We own securities in TRSs and may acquire securities in additional TRSs in the future. If a TRS owns more than 35% of the total voting power or value of the outstanding securities of another corporation, such other corporation will also be treated as a TRS. Other than some activities relating to lodging and health care facilities, a TRS may generally engage in any business, including the provision of customary or non-customary services to tenants of its parent REIT. A TRS is subject to federal income tax as a regular C corporation. In addition, a 100% excise tax will be imposed on certain transactions between a TRS and its parent REIT that are not conducted on an arm's-length basis.
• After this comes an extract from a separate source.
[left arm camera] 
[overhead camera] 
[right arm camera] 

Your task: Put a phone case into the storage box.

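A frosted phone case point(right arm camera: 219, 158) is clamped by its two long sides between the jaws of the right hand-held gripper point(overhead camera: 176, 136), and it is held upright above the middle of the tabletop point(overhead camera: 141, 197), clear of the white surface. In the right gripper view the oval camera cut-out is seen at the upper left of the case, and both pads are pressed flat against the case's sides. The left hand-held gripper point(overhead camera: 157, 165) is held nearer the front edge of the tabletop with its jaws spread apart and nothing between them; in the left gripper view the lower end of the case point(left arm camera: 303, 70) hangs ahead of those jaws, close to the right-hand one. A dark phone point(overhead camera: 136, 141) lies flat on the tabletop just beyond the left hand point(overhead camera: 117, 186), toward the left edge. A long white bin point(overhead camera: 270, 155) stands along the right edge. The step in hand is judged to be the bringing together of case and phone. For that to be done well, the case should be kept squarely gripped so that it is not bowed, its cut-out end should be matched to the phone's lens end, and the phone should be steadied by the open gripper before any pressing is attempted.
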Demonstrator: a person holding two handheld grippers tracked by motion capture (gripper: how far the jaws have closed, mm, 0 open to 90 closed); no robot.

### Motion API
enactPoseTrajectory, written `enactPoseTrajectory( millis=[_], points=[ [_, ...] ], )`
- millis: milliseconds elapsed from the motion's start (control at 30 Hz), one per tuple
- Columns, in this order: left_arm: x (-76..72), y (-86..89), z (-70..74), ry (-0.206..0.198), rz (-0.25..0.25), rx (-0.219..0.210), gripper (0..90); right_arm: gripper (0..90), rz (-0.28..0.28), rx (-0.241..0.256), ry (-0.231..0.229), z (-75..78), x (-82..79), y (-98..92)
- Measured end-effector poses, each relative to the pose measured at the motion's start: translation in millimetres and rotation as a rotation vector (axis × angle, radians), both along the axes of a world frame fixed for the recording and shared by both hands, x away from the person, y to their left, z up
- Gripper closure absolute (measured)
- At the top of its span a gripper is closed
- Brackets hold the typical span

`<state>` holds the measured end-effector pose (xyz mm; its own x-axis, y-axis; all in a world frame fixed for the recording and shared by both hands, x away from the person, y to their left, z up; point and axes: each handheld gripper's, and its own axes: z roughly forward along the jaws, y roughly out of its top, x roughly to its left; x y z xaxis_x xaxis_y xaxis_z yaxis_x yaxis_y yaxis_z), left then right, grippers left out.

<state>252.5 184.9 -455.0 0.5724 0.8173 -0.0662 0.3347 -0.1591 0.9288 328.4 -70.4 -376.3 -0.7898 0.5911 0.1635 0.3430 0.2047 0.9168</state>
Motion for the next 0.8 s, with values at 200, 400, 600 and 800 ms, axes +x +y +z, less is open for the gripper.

A REIT's ownership of securities of a TRS is not subject to the 5% or 10% asset tests applicable to REITs. No more than 25% of the value of our total assets may be represented by securities (including securities of TRSs), other than those securities includable in the 75% asset test, and no more than 20% of the value of our total assets may be represented by securities of TRSs. We anticipate that the aggregate value of the stock and securities of any TRS and other nonqualifying assets that we own will be less than 25% (or, in the case of securities of TRSs, 20%) of the value of our total assets, and we will monitor the value of these investments to ensure compliance with applicable ownership limitations. In addition, we intend to structure our transactions with any TRSs that we own to ensure that they are entered into on arm's-length terms to avoid incurring the 100% excise tax described above. There can be no assurance, however, that we will be able to comply with the above limitations or to avoid application of the 100% excise tax discussed above.

*The IRS may treat sale-leaseback transactions as loans, which could jeopardize our REIT status or require us to make an unexpected distribution.*

The IRS may take the position that specific sale-leaseback transactions that we treat as leases are not true leases for federal income tax purposes but are, instead, financing arrangements or loans. If a sale-leaseback transaction were so re-characterized, we might fail to satisfy the REIT asset tests, the income tests or distribution requirements and consequently lose our REIT status effective with the year of re-characterization unless we elect to make an additional distribution to maintain our REIT status. The primary risk relates to our loss of previously incurred depreciation expenses, which could affect the calculation of our REIT taxable income and could cause us to fail the REIT distribution test that requires a REIT to distribute at least 90% of its REIT taxable income, determined without regard to the dividends paid deduction and excluding any net capital gain. In this circumstance, we may elect to distribute an additional dividend of the increased taxable income so as not to fail the REIT distribution test. This distribution would be paid to all stockholders at the time of declaration rather than the stockholders existing in the taxable year affected by the re-characterization.